+++ DATA TO USE +++
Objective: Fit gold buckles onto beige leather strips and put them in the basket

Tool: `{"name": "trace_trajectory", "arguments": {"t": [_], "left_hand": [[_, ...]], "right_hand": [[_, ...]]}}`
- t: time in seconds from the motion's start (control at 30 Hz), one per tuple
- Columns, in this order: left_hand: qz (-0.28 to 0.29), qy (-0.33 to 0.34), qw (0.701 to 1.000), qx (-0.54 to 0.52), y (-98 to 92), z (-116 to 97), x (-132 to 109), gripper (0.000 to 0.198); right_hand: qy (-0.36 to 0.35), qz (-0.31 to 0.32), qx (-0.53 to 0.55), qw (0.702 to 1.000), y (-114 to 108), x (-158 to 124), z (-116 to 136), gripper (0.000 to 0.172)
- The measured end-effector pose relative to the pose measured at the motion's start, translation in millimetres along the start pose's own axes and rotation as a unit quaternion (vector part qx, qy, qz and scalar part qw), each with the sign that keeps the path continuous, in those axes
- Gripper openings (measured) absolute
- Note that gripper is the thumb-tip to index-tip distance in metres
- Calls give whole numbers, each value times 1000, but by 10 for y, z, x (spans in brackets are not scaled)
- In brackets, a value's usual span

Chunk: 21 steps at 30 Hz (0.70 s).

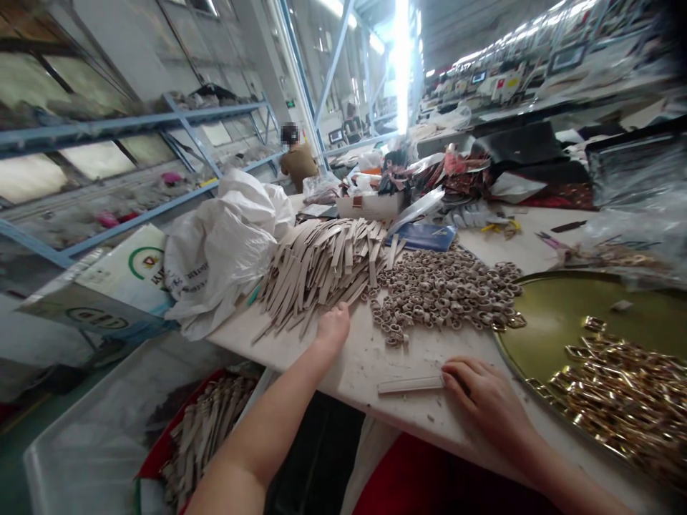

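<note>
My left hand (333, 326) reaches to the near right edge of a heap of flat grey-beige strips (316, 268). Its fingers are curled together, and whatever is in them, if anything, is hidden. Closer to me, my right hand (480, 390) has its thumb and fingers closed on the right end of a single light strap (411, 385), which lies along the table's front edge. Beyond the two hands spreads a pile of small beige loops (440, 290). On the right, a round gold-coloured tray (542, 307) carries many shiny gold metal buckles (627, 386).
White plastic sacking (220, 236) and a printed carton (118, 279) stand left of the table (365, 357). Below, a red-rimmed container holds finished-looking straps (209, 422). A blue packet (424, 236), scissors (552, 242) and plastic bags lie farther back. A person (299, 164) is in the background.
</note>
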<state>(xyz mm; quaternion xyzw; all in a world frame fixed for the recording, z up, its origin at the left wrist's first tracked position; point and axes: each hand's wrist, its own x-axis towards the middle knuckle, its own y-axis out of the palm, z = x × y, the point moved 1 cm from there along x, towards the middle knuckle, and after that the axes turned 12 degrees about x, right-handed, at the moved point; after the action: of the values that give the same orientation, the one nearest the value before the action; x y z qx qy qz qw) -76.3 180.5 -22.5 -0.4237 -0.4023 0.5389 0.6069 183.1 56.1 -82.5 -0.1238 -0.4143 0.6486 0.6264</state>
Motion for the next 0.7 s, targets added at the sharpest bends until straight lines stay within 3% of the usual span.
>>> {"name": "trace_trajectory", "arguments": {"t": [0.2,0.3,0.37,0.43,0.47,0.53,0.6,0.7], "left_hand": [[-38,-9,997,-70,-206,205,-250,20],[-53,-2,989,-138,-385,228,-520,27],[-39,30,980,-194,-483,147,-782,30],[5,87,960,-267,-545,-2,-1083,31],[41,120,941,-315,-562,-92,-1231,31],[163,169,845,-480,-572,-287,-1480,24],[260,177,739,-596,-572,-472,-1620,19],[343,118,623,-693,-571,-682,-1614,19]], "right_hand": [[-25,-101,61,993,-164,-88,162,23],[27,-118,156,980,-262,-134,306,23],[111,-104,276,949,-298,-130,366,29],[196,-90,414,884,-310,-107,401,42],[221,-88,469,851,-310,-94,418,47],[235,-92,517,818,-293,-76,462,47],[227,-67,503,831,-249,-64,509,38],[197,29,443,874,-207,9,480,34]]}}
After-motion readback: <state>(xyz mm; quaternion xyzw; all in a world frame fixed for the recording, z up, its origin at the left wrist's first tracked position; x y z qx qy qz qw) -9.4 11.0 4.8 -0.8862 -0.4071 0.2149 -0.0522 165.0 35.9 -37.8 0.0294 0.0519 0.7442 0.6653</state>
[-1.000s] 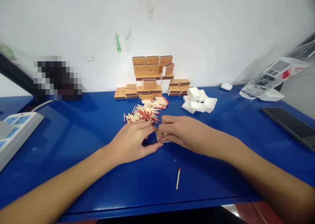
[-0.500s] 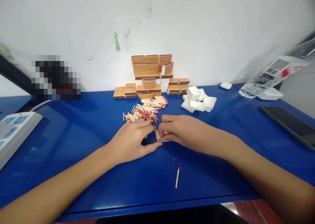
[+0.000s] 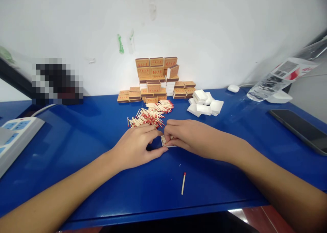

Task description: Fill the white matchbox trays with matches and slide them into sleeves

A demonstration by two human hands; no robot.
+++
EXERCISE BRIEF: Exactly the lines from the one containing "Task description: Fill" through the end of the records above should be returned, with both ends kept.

ANSWER SPACE:
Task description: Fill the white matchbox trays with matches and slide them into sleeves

A demonstration by two human hands; no robot.

That makes the output complete.